EXCERPTED RECORDS section start

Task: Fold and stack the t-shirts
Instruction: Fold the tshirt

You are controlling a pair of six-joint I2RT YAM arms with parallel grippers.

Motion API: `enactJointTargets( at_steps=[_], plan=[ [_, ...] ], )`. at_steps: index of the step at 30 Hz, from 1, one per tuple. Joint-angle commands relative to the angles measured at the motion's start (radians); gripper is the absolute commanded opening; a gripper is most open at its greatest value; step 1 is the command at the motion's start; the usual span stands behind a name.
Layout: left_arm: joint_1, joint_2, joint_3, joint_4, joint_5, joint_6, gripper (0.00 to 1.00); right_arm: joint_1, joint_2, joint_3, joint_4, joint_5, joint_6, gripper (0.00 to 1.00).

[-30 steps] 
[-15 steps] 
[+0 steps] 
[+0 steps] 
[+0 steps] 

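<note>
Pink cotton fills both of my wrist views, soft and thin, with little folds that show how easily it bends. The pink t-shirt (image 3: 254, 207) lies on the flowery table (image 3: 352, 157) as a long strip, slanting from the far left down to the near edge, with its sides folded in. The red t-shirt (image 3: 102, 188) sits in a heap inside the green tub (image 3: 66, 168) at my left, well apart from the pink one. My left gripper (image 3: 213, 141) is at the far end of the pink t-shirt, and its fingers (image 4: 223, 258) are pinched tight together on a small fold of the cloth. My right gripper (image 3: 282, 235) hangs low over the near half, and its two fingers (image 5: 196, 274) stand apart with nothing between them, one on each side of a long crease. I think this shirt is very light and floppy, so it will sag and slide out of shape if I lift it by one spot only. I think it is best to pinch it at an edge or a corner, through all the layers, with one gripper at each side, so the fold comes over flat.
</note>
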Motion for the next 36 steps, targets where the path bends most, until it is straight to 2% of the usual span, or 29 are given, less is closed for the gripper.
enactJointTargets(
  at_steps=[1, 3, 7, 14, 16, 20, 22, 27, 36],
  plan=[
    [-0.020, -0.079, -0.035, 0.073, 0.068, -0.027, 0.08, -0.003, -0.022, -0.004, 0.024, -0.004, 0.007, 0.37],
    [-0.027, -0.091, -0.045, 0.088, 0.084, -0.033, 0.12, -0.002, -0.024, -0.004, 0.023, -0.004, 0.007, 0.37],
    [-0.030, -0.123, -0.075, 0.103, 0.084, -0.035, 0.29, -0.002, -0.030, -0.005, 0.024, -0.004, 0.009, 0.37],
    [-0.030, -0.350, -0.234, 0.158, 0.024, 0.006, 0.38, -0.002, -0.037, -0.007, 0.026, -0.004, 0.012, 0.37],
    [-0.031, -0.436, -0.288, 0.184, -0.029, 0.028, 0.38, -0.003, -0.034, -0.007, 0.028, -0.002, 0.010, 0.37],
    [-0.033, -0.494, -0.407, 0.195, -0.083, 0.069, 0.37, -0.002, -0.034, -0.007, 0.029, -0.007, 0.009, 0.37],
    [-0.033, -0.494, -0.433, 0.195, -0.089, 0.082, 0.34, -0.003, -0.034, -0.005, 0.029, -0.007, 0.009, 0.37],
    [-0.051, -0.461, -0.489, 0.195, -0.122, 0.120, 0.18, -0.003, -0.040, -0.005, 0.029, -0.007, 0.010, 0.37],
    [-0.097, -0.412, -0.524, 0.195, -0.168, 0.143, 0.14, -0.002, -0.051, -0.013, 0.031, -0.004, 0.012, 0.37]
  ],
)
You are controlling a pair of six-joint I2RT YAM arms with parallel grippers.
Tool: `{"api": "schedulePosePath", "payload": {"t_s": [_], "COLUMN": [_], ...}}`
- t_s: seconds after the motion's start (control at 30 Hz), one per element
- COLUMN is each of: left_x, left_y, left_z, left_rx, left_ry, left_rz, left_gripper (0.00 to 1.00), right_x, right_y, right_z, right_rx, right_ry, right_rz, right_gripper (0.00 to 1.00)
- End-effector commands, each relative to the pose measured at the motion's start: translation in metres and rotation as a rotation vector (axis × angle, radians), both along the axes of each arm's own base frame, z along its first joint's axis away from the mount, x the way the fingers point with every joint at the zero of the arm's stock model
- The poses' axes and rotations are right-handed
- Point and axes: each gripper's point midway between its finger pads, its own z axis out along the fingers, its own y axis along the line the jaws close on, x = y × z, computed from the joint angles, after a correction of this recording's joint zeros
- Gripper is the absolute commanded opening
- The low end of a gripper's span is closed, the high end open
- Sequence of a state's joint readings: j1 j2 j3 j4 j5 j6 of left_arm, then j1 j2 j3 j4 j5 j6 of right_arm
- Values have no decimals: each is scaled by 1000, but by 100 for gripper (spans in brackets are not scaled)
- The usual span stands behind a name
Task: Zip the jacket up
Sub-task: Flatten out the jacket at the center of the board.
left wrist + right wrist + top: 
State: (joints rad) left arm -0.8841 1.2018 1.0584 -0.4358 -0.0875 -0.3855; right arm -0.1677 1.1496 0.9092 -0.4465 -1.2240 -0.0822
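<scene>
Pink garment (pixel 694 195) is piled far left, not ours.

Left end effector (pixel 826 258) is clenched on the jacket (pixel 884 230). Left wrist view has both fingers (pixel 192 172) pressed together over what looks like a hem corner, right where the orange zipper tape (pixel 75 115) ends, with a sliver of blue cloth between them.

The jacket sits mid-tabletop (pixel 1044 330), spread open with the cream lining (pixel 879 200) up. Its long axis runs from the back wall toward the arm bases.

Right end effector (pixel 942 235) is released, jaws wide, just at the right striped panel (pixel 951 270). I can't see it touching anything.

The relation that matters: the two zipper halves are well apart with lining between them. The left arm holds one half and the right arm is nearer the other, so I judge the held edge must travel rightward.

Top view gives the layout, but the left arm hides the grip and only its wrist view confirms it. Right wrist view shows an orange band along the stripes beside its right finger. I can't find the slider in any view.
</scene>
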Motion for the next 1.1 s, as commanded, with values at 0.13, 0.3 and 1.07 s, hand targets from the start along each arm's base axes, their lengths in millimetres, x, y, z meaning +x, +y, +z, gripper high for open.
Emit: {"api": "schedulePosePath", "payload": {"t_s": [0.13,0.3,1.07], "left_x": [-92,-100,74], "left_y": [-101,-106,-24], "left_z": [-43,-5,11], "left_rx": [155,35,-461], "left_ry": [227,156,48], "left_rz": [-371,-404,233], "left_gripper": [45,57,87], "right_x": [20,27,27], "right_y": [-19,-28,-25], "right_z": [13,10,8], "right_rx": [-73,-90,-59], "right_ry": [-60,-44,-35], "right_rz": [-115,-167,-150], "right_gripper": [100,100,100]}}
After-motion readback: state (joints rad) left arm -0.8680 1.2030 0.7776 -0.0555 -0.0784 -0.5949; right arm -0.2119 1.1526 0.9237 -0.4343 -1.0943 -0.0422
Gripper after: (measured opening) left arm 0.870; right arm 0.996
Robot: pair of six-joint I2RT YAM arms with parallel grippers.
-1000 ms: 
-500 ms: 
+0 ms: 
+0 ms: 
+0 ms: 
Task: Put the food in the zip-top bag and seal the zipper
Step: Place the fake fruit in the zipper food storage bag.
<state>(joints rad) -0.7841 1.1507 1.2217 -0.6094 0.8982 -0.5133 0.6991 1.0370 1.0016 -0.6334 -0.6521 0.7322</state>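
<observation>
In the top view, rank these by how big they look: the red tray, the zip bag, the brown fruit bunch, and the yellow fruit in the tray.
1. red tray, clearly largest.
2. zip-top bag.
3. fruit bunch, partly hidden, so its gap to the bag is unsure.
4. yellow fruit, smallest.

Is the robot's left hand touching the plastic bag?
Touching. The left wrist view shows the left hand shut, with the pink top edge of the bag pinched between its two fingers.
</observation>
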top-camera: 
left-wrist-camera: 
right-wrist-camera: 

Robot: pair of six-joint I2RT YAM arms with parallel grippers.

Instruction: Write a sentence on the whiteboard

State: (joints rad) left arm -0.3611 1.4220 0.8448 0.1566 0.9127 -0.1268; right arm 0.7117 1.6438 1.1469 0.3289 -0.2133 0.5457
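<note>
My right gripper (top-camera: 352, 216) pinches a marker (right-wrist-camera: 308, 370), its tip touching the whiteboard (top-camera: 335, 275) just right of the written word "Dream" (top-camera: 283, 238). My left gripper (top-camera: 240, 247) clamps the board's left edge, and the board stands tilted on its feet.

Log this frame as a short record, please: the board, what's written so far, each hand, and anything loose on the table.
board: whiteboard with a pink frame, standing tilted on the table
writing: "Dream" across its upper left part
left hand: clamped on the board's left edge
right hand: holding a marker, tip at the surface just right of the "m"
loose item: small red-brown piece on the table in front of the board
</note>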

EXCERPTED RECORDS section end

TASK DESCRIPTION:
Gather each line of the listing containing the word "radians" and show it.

WRITTEN REPLY:
Motion API: `enactJointTargets( at_steps=[_], plan=[ [_, ...] ], )`. at_steps: index of the step at 30 Hz, from 1, one per tuple. Joint-angle commands relative to the angles measured at the motion's start (radians); gripper is the absolute commanded opening; a gripper is most open at its greatest value; step 1 is the command at the motion's start; the usual span stands behind a name.
- End-effector commands, each relative to the pose measured at the motion's start: translation in metres and rotation as a rotation vector (axis × angle, radians), both along the axes of each arm's own base frame, z along its first joint's axis away from the mount, x the way the fingers point with every joint at the zero of the arm's stock model

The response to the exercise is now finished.